Thanks, Dave. Your wisdom is only surpassed by your good looks!

Disco


----------



## dirtsailor2003

Stainless steel is fine, copper and aluminum are not. Same goes for making brine that requires cooking on the stove, use stainless, or an enamel pot.


----------



## disco

dirtsailor2003 said:


> Stainless steel is fine, copper and aluminum are not. Same goes for making brine that requires cooking on the stove, use stainless, or an enamel pot.


Thanks, Case.


----------



## dward51

Here is something I use when I brine turkeys and I don't see why it would not work for a long term brine of any meat. 

I have a large square but tall plastic pail that another food product came it.  Being sanitation conscious, I decided to take one of the large brown in turkey bags to use as a disposable liner.  An added plus of the bag is you can close up the top expelling all the air before tying it off to ensure all the meat remains in contact with the brine.  Then just set the whole container into the fridge for the duration of the brine.  Clean up is a breeze as the bag can be tossed and you don't have to worry about the container taking on any odor of what you brine.  You can usually find the brown in bags in the same isle as the foil and clear plastic wrap in the grocery store.  They also make smaller ones for chicken which would work for smaller cuts of meat.


----------



## dirtsailor2003

dward51 said:


> Here is something I use when I brine turkeys and I don't see why it would not work for a long term brine of any meat.
> 
> I have a large square but tall plastic pail that another food product came it.  Being sanitation conscious, I decided to take one of the large brown in turkey bags to use as a disposable liner.  An added plus of the bag is you can close up the top expelling all the air before tying it off to ensure all the meat remains in contact with the brine.  Then just set the whole container into the fridge for the duration of the brine.  Clean up is a breeze as the bag can be tossed and you don't have to worry about the container taking on any odor of what you brine.  You can usually find the brown in bags in the same isle as the foil and clear plastic wrap in the grocery store.  They also make smaller ones for chicken which would work for smaller cuts of meat.


I too use a food grade plastic container to brine my meats. I like the idea of using the bag as a liner and I'll give that a try next go around.


----------



## kathrynn

Disco....ditto on what the guys said.  I do find the SS pots are easier for me to move around and they don't seen to want to buckle or fold up with I try and move them.  Mopping is not one of my favorite jobs for spills.

Kat


----------



## jirodriguez

If you look in the "storage container" section of stores like Kmart, Walmart, Fred Meyers/Kroger....and maybe Target you will find Ziploc storage bags. My local store (Fred Meyers/Kroger) has 3 gallon, 5 gallon, and 20 gallon bags, they have a double seal and hold brine and meat very well. For things like chicken, pork butts, and what not I use the 3 gallon bags, briskets fit a 5 gallon bag with room to spare, and you can put two 20 lb. turkeys in the 20 gallon and still have lots of room for brine.

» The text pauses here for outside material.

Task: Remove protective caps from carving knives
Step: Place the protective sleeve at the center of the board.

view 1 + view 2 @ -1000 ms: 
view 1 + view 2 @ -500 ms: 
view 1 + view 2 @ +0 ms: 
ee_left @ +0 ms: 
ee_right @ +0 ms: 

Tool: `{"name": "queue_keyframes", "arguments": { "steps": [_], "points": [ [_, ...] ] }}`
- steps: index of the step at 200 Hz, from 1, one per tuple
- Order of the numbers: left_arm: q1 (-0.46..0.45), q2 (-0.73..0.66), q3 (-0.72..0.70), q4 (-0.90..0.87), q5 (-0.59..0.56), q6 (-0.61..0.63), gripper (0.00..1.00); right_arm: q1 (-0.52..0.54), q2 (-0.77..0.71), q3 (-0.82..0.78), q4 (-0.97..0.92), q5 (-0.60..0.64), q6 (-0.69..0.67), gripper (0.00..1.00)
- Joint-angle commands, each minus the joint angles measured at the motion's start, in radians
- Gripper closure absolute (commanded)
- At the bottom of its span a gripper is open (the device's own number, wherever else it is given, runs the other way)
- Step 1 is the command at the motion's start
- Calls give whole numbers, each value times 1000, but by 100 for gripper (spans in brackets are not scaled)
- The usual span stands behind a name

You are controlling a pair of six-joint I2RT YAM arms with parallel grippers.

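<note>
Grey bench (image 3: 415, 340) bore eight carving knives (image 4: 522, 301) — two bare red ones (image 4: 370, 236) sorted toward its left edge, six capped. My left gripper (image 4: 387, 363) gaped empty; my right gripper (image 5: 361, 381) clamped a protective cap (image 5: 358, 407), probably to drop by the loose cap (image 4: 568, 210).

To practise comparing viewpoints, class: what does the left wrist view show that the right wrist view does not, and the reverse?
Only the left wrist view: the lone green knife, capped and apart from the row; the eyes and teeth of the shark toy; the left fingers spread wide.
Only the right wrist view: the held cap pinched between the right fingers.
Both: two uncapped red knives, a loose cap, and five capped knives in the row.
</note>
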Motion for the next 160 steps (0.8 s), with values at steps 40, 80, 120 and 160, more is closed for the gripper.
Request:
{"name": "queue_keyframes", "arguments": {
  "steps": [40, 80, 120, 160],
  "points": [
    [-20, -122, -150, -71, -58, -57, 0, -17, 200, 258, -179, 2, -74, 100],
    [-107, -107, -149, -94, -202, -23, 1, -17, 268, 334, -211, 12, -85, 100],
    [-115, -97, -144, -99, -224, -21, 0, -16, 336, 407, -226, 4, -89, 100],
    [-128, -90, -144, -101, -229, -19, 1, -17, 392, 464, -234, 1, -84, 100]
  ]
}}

Very easy to use and they keep the mess and clean up to a minimum!


----------



## dirtsailor2003

Even though I agree that the bag idea is a good one, I have a hard time that it is a "one time" use item. Especially since it is an item that can't be recycled like foil can be.I've always wondered how many here actually recycle the foil that they use.


----------



## disco

dward51 said:


> Here is something I use when I brine turkeys and I don't see why it would not work for a long term brine of any meat.
> 
> I have a large square but tall plastic pail that another food product came it.  Being sanitation conscious, I decided to take one of the large brown in turkey bags to use as a disposable liner.  An added plus of the bag is you can close up the top expelling all the air before tying it off to ensure all the meat remains in contact with the brine.  Then just set the whole container into the fridge for the duration of the brine.  Clean up is a breeze as the bag can be tossed and you don't have to worry about the container taking on any odor of what you brine.  You can usually find the brown in bags in the same isle as the foil and clear plastic wrap in the grocery store.  They also make smaller ones for chicken which would work for smaller cuts of meat.


Good idea. Thanks.

Disco


----------



## disco

KathrynN said:


> Disco....ditto on what the guys said.  I do find the SS pots are easier for me to move around and they don't seen to want to buckle or fold up with I try and move them.  Mopping is not one of my favorite jobs for spills.
> 
> Kat





JIRodriguez said:


> If you look in the "storage container" section of stores like Kmart, Walmart, Fred Meyers/Kroger....and maybe Target you will find Ziploc storage bags. My local store (Fred Meyers/Kroger) has 3 gallon, 5 gallon, and 20 gallon bags, they have a double seal and hold brine and meat very well. For things like chicken, pork butts, and what not I use the 3 gallon bags, briskets fit a 5 gallon bag with room to spare, and you can put two 20 lb. turkeys in the 20 gallon and still have lots of room for brine.
> 
> Very easy to use and they keep the mess and clean up to a minimum!





dirtsailor2003 said:


> Even though I agree that the bag idea is a good one, I have a hard time that it is a "one time" use item. Especially since it is an item that can't be recycled like foil can be.I've always wondered how many here actually recycle the foil that they use.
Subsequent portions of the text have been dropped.